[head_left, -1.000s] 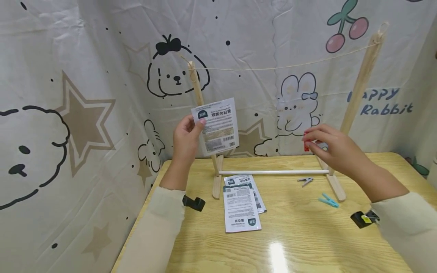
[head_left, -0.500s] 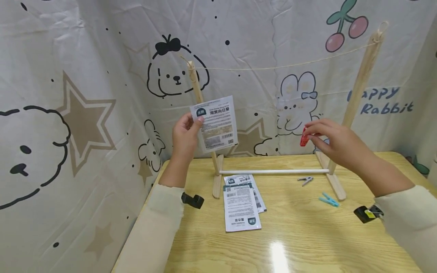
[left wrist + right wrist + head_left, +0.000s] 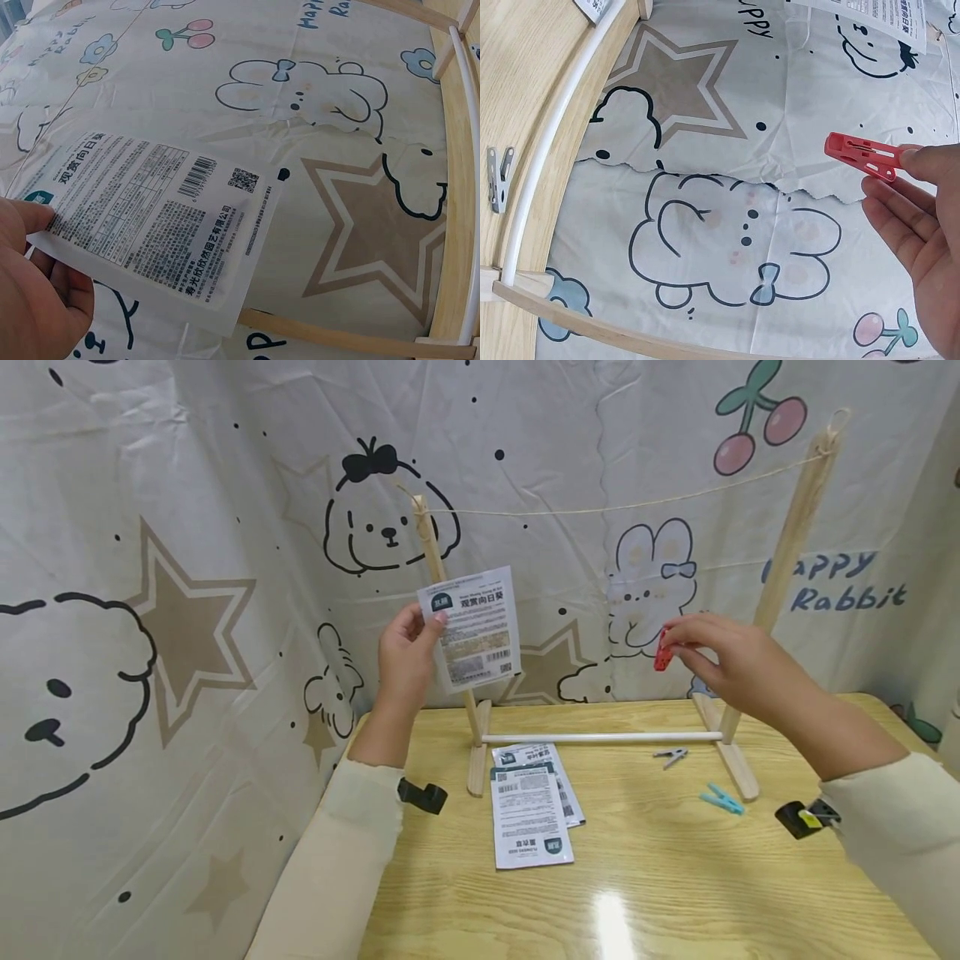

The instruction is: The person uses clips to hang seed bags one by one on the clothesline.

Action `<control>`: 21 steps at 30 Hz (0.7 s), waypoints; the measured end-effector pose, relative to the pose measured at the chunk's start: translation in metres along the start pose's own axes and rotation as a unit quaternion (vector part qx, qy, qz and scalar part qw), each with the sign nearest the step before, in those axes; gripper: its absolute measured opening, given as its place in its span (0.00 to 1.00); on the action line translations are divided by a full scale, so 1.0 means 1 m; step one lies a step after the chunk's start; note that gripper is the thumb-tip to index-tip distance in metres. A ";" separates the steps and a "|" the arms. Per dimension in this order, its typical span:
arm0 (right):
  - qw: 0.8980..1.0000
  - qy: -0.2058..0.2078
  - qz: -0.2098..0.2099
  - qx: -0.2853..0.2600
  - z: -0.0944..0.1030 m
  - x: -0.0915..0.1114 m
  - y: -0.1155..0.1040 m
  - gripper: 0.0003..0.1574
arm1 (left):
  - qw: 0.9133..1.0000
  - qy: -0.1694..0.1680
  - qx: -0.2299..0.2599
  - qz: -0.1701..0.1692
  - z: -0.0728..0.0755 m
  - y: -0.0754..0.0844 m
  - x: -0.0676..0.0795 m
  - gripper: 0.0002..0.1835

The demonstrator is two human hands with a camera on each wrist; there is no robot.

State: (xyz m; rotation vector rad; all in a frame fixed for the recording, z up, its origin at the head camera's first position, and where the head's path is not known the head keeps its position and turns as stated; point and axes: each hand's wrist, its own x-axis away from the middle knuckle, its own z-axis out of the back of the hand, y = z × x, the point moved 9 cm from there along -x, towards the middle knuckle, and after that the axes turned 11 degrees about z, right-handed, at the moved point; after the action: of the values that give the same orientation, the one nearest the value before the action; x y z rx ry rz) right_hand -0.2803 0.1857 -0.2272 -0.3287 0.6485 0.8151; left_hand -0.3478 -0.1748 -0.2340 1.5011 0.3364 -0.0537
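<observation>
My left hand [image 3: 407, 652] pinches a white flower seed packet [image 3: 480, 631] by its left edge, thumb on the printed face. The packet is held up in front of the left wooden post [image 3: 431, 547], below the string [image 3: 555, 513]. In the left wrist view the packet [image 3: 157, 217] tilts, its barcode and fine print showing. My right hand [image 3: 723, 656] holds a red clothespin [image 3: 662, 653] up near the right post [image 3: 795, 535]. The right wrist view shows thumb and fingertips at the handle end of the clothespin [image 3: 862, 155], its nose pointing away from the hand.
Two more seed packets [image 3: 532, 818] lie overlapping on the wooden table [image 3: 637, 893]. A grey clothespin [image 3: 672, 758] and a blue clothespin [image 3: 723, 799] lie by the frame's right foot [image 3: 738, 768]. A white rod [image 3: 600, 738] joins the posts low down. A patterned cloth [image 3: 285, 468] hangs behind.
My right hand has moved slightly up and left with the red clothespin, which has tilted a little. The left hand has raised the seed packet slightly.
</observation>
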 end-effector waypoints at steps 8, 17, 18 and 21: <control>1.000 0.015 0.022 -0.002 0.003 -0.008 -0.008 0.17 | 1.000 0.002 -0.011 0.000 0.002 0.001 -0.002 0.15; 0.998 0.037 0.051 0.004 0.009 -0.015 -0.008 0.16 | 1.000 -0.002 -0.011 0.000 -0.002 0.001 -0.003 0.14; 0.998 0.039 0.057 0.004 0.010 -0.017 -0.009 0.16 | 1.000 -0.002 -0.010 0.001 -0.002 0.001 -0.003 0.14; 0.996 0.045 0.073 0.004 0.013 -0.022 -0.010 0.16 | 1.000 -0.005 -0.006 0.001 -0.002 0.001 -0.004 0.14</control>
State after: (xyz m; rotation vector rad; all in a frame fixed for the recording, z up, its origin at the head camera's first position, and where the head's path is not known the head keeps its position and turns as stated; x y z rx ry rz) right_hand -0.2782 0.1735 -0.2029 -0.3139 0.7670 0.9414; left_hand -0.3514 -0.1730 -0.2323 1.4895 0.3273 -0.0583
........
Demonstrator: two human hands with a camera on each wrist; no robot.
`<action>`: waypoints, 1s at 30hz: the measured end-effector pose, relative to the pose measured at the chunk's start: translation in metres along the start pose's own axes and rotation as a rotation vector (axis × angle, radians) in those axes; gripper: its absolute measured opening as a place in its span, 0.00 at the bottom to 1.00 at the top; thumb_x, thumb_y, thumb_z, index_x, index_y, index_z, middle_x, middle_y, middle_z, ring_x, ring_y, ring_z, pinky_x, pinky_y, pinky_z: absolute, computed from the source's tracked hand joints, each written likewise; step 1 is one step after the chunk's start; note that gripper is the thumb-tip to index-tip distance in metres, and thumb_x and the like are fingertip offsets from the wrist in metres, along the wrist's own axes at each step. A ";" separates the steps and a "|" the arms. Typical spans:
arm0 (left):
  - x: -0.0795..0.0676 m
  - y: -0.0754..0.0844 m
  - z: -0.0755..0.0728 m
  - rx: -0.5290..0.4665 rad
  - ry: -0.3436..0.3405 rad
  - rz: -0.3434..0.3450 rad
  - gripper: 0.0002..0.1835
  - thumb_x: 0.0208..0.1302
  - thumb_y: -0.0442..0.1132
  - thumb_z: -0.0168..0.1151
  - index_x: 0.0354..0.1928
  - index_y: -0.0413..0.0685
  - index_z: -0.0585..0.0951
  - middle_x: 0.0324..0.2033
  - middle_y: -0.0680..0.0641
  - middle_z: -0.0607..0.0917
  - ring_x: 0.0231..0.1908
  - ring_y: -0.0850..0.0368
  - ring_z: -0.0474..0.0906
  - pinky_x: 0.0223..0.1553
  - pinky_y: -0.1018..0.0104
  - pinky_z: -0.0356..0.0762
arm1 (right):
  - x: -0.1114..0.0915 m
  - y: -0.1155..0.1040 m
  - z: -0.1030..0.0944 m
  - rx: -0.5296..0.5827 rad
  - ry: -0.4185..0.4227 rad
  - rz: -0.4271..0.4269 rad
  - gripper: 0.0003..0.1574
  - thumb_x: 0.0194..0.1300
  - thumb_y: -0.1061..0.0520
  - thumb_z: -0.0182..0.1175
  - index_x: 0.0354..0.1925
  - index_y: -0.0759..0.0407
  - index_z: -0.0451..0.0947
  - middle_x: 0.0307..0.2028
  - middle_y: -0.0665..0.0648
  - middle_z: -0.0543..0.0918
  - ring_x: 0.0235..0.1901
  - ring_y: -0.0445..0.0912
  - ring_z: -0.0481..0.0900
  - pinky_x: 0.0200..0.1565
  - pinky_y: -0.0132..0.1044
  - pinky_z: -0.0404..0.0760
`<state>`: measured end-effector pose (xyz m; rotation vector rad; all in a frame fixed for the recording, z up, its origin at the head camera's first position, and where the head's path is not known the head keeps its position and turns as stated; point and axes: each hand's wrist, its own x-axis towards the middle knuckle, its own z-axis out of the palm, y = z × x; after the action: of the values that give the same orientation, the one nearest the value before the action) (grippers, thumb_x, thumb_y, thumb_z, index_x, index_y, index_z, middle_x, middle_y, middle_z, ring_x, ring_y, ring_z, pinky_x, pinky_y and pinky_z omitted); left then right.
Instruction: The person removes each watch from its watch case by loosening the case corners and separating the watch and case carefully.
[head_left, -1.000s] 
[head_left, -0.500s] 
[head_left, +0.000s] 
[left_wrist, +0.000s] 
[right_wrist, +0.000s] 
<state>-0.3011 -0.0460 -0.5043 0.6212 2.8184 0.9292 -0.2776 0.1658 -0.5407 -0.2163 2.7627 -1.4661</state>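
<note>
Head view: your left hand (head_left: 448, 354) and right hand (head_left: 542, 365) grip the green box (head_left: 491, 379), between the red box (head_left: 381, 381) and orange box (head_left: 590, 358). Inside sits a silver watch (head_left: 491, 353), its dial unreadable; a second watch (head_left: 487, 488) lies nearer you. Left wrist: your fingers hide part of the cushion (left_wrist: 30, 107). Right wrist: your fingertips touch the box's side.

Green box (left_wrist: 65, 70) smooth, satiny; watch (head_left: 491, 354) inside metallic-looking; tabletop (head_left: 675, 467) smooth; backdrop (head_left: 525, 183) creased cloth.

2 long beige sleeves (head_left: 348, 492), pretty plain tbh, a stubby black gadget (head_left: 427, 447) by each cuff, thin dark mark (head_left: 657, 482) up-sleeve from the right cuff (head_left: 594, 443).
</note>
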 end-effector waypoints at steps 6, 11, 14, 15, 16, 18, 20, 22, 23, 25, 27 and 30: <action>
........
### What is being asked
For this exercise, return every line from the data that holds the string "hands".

### Expected answer
The demonstrator is two human hands with a camera on each wrist; there is no robot.
Demonstrator: two human hands with a camera on each wrist; no robot.

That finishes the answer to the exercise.